▶ Exercise: Print the listing exactly as it stands, and skip any pictures in it.

▶ Data:

=== Section Start ===

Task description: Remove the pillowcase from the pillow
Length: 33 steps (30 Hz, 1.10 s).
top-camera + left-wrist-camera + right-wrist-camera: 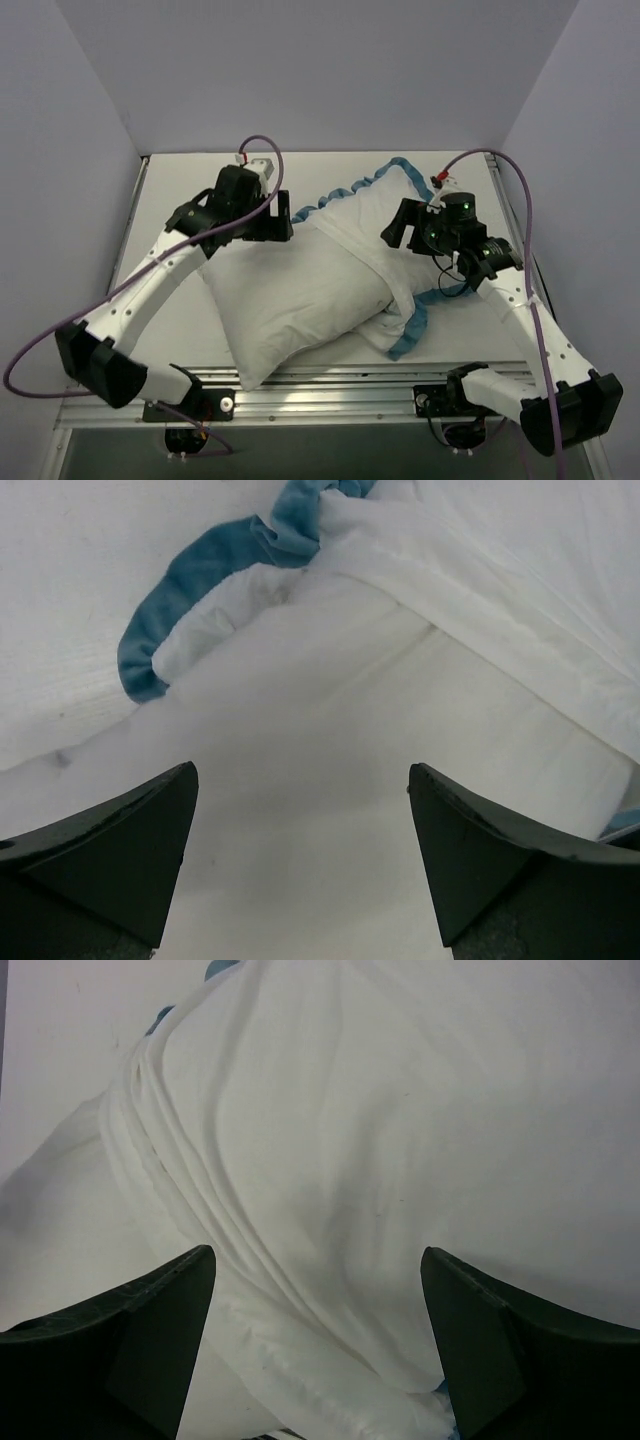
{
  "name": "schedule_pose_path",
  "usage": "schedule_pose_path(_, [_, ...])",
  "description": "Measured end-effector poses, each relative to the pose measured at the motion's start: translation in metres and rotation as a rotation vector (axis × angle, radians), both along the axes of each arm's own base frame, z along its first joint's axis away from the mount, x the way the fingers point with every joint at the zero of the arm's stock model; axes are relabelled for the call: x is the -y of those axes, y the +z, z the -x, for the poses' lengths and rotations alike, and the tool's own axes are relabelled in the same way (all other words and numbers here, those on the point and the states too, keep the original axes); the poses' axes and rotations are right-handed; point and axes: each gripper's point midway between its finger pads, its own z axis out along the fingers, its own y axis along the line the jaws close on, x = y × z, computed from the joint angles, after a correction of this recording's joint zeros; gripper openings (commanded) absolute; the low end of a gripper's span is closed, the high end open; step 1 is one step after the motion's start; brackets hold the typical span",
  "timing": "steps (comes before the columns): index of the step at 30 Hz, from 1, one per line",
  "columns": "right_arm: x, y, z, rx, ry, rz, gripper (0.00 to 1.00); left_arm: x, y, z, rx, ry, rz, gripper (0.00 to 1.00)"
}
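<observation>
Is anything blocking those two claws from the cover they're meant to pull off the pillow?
Nothing visible does. The left gripper and right gripper are both open and close to the fabric, with only air between their fingers and the pillowcase, which is bunched inside-out over the far right end of the pillow.

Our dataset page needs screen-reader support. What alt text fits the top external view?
A plump white pillow lies on a white table, about half out of its blue-trimmed pillowcase, which is turned white side out. The left gripper and right gripper, both open, reach over the bedding from the near edge.
</observation>
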Motion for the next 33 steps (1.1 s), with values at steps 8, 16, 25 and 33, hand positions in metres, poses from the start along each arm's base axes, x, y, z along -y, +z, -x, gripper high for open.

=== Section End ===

▶ Response to the exercise:
Task description: Remove the pillowcase from the pillow
Length: 33 steps (30 Hz, 1.10 s).
top-camera + left-wrist-camera + right-wrist-camera: 
{
  "name": "schedule_pose_path",
  "usage": "schedule_pose_path(_, [_, ...])",
  "description": "Measured end-effector poses, each relative to the pose measured at the motion's start: translation in metres and rotation as a rotation vector (axis × angle, radians), both along the axes of each arm's own base frame, z along its first joint's axis away from the mount, x the way the fingers point with every joint at the zero of the arm's stock model; axes are relabelled for the call: x is the -y of those axes, y the +z, z the -x, for the poses' lengths and rotations alike, and the tool's own axes are relabelled in the same way (all other words and numbers here, those on the point and the states too, keep the original axes); the poses' axes and rotations are right-handed; point and axes: each gripper's point midway between its finger pads, its own z axis out along the fingers, its own y axis along the line the jaws close on, x = y × z, computed from the joint angles, after a correction of this recording's joint zeros; gripper openings (commanded) absolute; the low end of a gripper's span is closed, the high end open; step 1 is one step after the motion's start; brackets hold the typical span",
  "timing": "steps (comes before the columns): index of the step at 30 Hz, from 1, one per line",
  "columns": "right_arm: x, y, z, rx, ry, rz, gripper (0.00 to 1.00); left_arm: x, y, z, rx, ry, rz, gripper (0.00 to 1.00)"
}
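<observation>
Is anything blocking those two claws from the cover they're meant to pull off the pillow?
Nothing visible does. The left gripper and right gripper are both open and close to the fabric, with only air between their fingers and the pillowcase, which is bunched inside-out over the far right end of the pillow.

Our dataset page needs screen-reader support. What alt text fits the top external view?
A plump white pillow lies on a white table, about half out of its blue-trimmed pillowcase, which is turned white side out. The left gripper and right gripper, both open, reach over the bedding from the near edge.
</observation>
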Motion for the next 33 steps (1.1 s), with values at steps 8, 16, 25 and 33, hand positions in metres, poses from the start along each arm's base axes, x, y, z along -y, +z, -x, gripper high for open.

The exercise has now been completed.